Основное различие заключается в том, что самоподписанный сертификат подписывается той же стороной, которая владеет закрытым ключом, а сертификат цифровой идентификации, возвращаемый центром сертификации при получении запроса на подпись сертификата, подписывается с использованием личного ключа центра сертификации.

Поэтому самоподписанный сертификат гарантированно будет работать для шифрования, но не для идентификации, в то время как сертификат цифровой идентификации от центра сертификации гарантированно будет работать для шифрования и идентификации.

Это правильно? Хотелось бы уточнить с помощью примеров.

1

ssl-certificate openssl certificate-authority self-signed-certificate cryptography

Источник

mbigras 16 мар '17 в 21:05

3 ответа

Другие вопросы по тегам ssl-certificate openssl certificate-authority self-signed-certificate cryptography

Zoredache 16 мар '17 в 21:22 2017-03-16 21:22 · Answer 1 · 2017-03-16 21:22

самозаверяющий сертификат подписывается той же стороной, которая владеет закрытым ключом, а сертификат цифровой идентификации, возвращаемый центром сертификации при получении запроса на подпись сертификата, подписывается с использованием личного ключа центра сертификации.

Это правильно.

Поэтому самоподписанный сертификат гарантированно будет работать для шифрования, но не для идентификации, в то время как сертификат цифровой идентификации от центра сертификации гарантированно будет работать для шифрования и идентификации.

Это довольно сложно. Сертификат, подписанный ЦС, является доверенным только для идентификации, поскольку ЦС включен в предварительно заполненное хранилище сертификатов, встроенное в браузеры / ОС. Если бы у меня не было предварительно заполненного хранилища сертификатов, ни одному из них нельзя было бы доверять.

Если я скачал и подтвердил сертификат этого самозаверяющего ключа и добавил его в свое хранилище сертификатов, то я мог бы доверять ему во всех целях.

Таким образом, с точки зрения технологии, единственное отличие состоит в том, что ваш самоподписанный сертификат не будет встроен в мой браузер / ОС.

olivierg 16 мар '17 в 21:22 2017-03-16 21:22 · Answer 2 · 2017-03-16 21:22

Ну , пока вы "доверяете" центру сертификации, подписавшему сертификат, вы можете быть уверены, что ситуация безопасна.

и вы обычно делаете это, устанавливая сертификаты CA (подписывающие лица) в вашей среде, чтобы он автоматически распознавал сертификаты, подписанные этим CA, и считал их "доверенными".

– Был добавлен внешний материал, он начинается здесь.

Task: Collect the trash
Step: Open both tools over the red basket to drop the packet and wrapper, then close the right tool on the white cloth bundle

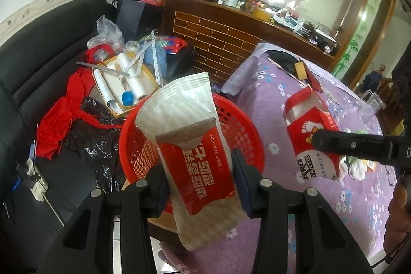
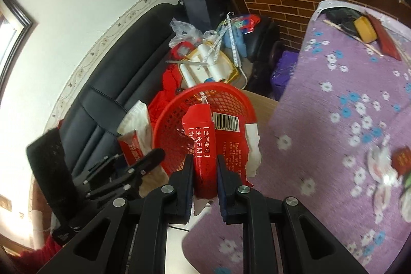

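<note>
My left gripper [image 1: 200, 184] is shut on a red and white wet-wipe packet [image 1: 195, 145] and holds it upright in front of the red mesh basket [image 1: 138, 153]. My right gripper [image 2: 204, 171] is shut on a torn red carton [image 2: 213, 143] with a barcode, held just before the same basket [image 2: 174, 114]. The right gripper's finger [image 1: 359, 145] and the carton [image 1: 310, 135] show at the right of the left wrist view. The left gripper [image 2: 133, 166] and its packet [image 2: 136, 130] show at the left of the right wrist view.
A purple flowered tablecloth [image 2: 334, 120] covers the table at the right, with crumpled wrappers [image 2: 385, 168] on it. A black sofa [image 1: 51, 48] behind holds a tray of rolls, red cloth [image 1: 59, 117] and black plastic. A brick-faced counter [image 1: 221, 43] stands beyond.
</note>
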A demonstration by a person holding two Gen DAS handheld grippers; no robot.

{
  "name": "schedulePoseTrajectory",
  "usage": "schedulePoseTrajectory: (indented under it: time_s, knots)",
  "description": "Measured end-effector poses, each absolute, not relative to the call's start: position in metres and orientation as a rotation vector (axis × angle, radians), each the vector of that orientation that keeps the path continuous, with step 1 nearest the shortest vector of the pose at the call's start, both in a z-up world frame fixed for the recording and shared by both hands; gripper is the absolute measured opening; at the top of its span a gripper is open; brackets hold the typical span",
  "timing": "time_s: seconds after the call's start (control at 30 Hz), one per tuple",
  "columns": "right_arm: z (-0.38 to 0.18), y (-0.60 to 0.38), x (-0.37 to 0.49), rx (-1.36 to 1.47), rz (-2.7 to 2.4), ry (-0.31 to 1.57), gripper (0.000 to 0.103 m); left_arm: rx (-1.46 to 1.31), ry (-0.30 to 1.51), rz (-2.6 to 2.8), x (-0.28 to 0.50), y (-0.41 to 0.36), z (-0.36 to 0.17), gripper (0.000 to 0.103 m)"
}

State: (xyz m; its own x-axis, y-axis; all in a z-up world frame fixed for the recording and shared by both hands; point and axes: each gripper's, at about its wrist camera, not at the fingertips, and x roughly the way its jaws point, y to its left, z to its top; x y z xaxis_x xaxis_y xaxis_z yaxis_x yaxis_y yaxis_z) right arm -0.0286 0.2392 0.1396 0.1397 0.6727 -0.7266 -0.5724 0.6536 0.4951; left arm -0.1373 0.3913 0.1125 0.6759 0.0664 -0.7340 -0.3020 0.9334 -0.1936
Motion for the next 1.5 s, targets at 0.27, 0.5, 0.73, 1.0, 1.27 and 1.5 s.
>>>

(извините, но я пока не могу комментировать, поэтому мне пришлось использовать кнопку ответа)

В качестве конкретного примера, в моей компании у нас есть собственный CA, и у нас есть сертификаты CA, установленные в каждом веб-браузере (будь то IE, firefox и т. д.), когда CA "подписывает" наши SSL-сертификаты (используемые в интрасети)., приложения и т. д. прослушивание SSL/TLS), и мы получаем доступ к этим приложениям, они автоматически распознаются как безопасные, и вам не нужно нажимать на специальный баннер с предупреждением о том, что используемые сертификаты не являются доверенными (поскольку они либо самоподписанный, либо подписанный неизвестным центром сертификации или центром сертификации, которому мы не доверяем)

bob 17 мар '17 в 08:22 2017-03-17 08:22 · Answer 3 · 2017-03-17 08:22

CA - это то, что используется для подписи сертификата, CSR - это запрос, который вы отправляете в CA, чтобы они могли подписать вам сертификат, как правило, без ключа.

Например, вы пошли бы в CA и спросили сертификат, они спросили бы вас, какая информация, и они сгенерировали ключ, и сертификат с CSR, ключ такой же, как они только что сгенерировали новый сертификат. с различными атрибутами, такими как даты действия и т. д.